Problem to work on = Skip the pictures. Give all the data again exactly.

┄┄┄┄┄┄┄┄┄┄┄┄┄┄┄┄┄┄┄┄

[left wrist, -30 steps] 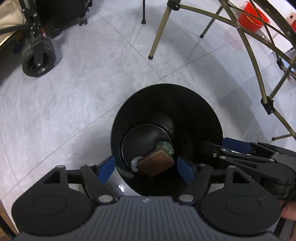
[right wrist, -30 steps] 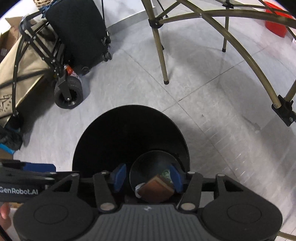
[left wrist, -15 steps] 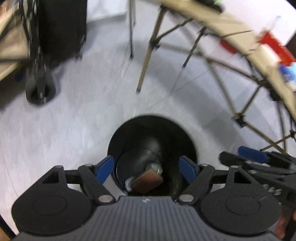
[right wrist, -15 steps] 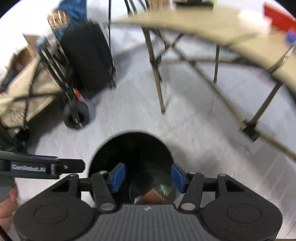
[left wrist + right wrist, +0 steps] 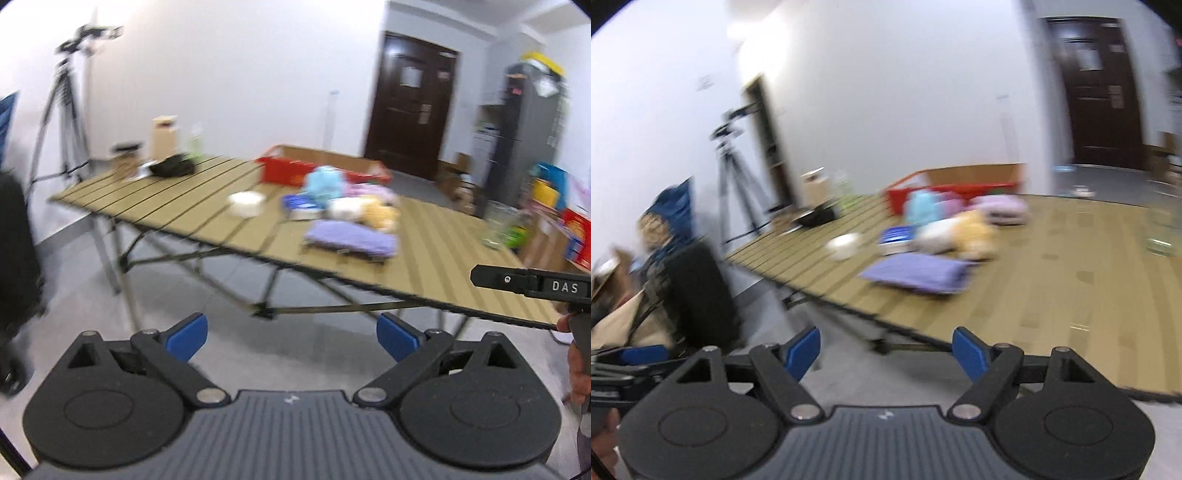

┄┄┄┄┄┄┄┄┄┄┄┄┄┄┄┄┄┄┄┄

Result of this task =
[left wrist, -30 steps] 
[right wrist, -30 steps] 
[left wrist, -15 steps] 
[right wrist, -15 steps] 
[left wrist + right wrist, +0 steps] 

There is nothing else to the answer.